Your task:
The result should be the lines from the one holding "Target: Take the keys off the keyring" to the end of the records below, repeated exactly. No pictures.

======== Entries shown

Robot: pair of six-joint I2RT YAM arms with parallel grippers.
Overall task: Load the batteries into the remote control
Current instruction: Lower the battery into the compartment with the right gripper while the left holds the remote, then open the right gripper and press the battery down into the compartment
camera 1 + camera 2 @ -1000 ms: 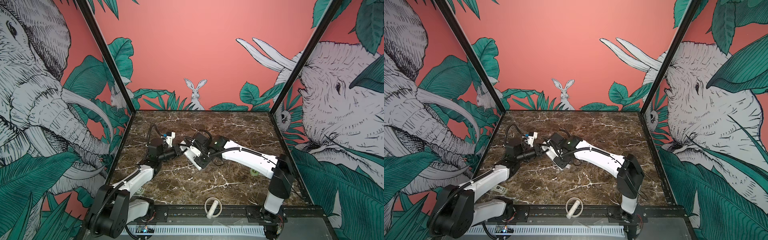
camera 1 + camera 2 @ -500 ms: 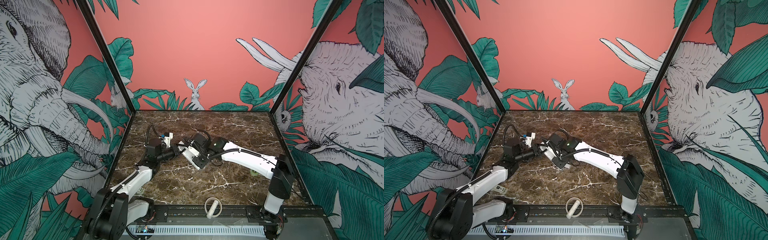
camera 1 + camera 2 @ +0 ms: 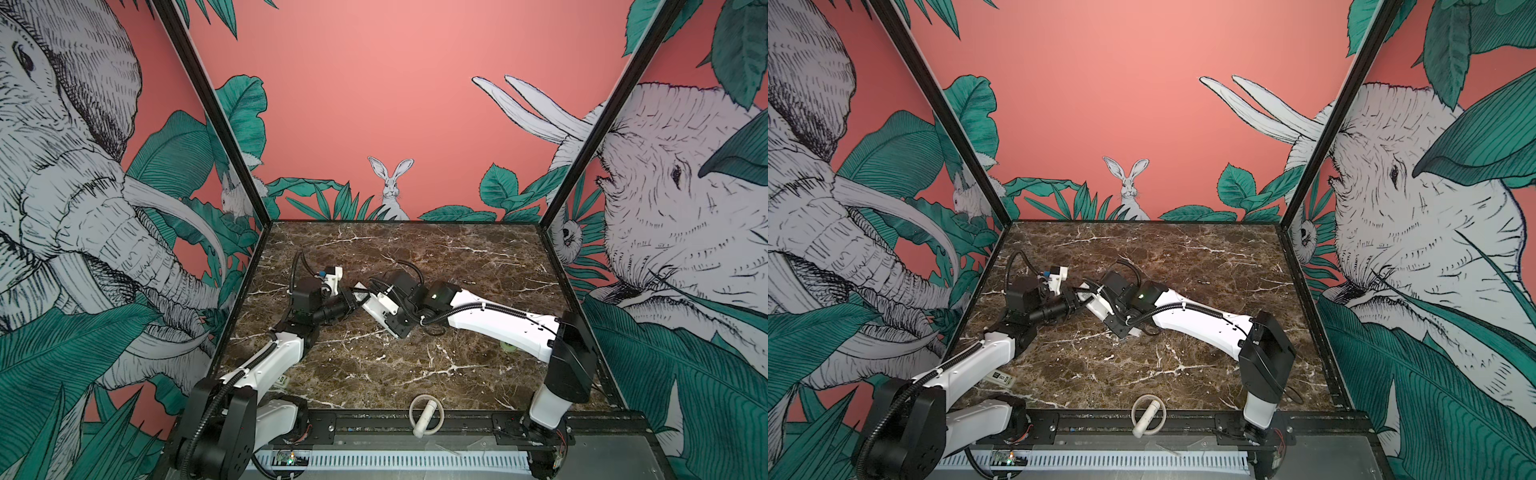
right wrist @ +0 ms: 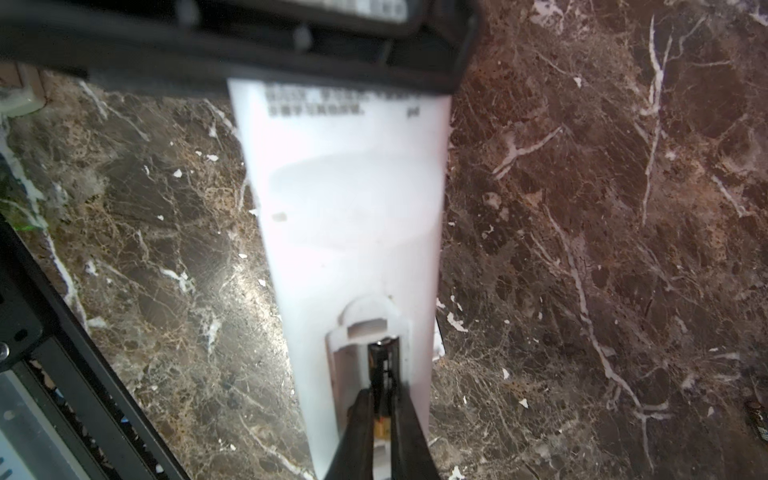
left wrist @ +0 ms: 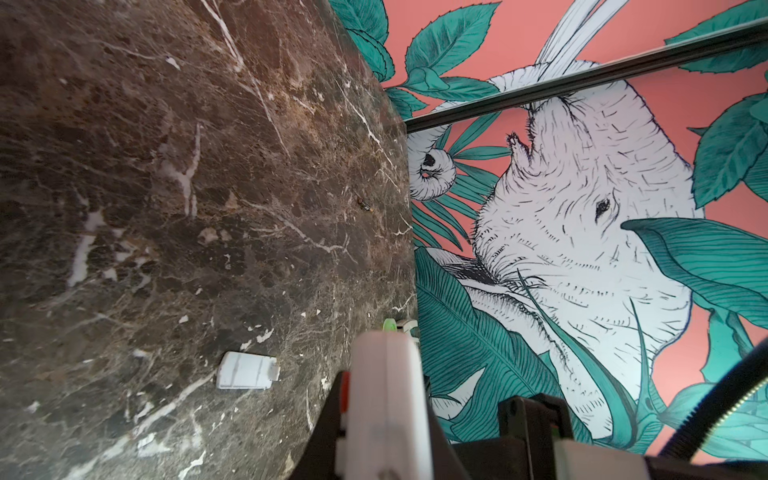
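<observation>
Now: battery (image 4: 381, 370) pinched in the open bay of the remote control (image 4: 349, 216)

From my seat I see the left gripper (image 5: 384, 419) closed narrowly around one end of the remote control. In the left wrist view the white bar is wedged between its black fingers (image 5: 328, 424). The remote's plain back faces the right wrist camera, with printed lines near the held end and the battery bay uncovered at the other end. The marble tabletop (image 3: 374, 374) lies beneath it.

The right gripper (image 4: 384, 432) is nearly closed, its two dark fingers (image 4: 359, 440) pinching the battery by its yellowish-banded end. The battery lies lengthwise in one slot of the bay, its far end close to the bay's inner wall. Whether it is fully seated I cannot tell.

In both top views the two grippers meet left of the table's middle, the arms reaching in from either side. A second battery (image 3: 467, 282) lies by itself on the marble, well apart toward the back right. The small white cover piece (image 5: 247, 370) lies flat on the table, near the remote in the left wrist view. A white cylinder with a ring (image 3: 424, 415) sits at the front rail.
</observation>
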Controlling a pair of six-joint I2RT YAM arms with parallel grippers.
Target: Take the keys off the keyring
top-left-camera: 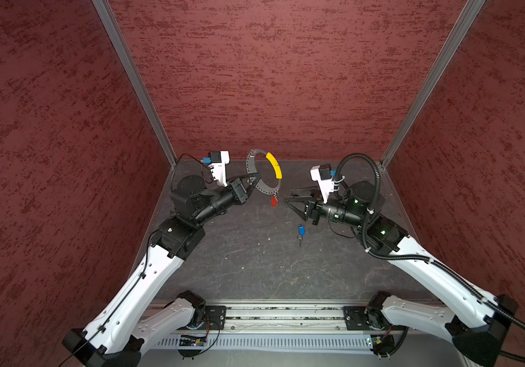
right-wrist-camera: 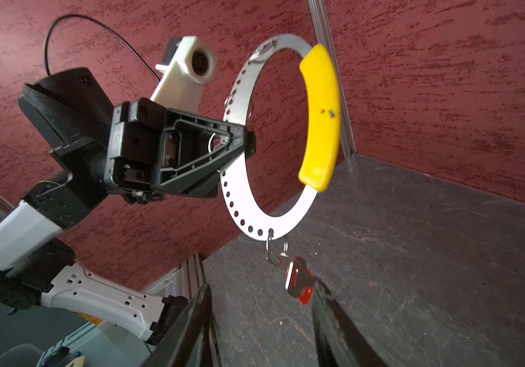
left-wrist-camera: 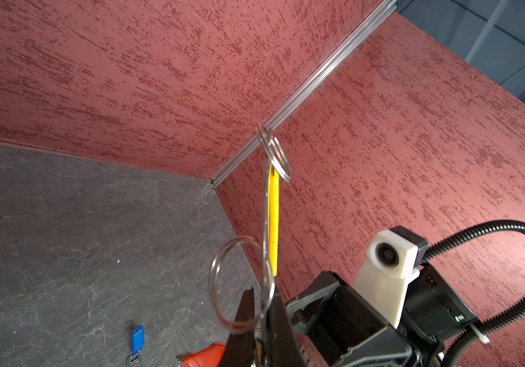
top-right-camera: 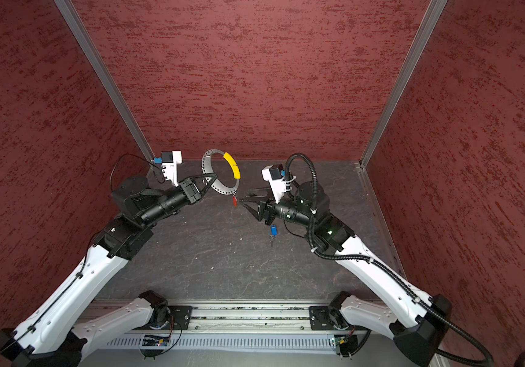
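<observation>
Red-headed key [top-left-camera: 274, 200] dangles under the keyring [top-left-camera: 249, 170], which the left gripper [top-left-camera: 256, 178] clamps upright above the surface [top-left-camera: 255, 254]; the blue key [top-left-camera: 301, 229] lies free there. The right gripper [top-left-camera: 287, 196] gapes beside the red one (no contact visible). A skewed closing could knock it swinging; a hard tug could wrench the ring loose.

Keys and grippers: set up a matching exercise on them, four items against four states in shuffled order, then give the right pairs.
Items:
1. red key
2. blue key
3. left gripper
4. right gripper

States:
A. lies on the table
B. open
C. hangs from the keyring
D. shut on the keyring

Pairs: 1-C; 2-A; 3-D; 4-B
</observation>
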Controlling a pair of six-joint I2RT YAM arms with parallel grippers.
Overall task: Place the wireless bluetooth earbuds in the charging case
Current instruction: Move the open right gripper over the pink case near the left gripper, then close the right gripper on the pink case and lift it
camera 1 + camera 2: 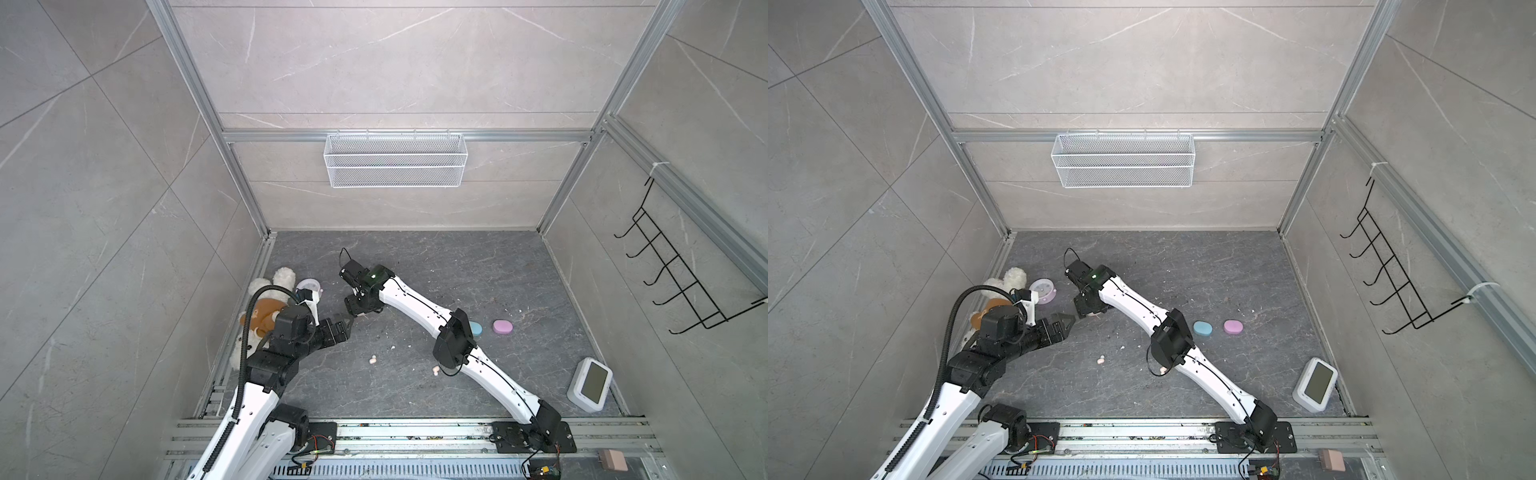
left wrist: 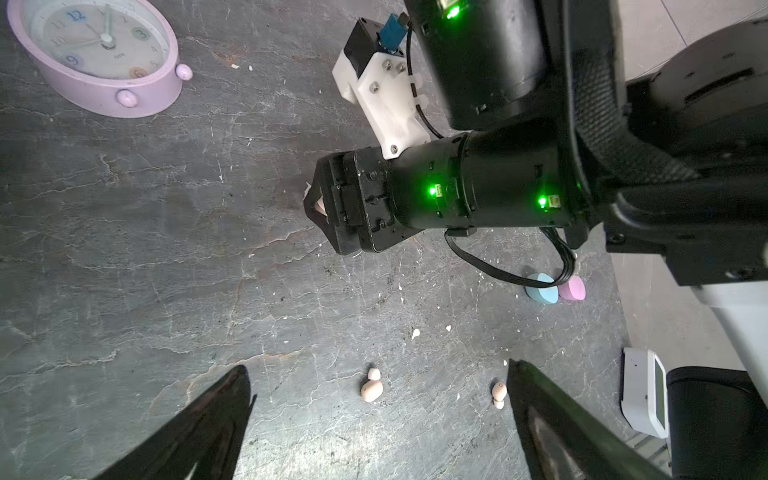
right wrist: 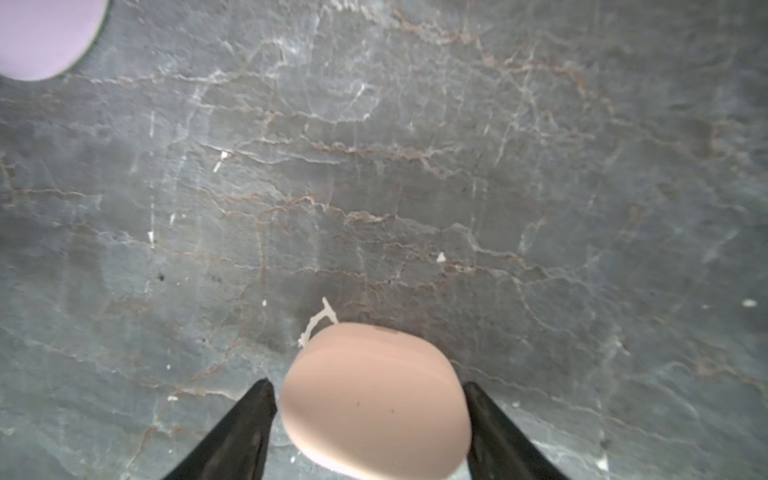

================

Your solution:
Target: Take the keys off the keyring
top-left-camera: 
right-wrist-camera: 
left-wrist-camera: 
top-right-camera: 
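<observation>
Red-headed key [top-left-camera: 274, 200] dangles under the keyring [top-left-camera: 249, 170], which the left gripper [top-left-camera: 256, 178] clamps upright above the surface [top-left-camera: 255, 254]; the blue key [top-left-camera: 301, 229] lies free there. The right gripper [top-left-camera: 287, 196] gapes beside the red one (no contact visible). A skewed closing could knock it swinging; a hard tug could wrench the ring loose.

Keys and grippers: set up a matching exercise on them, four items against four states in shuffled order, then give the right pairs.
Items:
1. red key
2. blue key
3. left gripper
4. right gripper

States:
A. lies on the table
B. open
C. hangs from the keyring
D. shut on the keyring

Pairs: 1-C; 2-A; 3-D; 4-B
</observation>
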Controlling a pair of six-joint I2RT YAM arms with parallel grippers.
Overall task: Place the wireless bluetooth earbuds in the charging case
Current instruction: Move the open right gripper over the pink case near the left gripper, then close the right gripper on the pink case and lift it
camera 1 + camera 2: 
left wrist: 
right wrist: 

No more work is required for the exercise.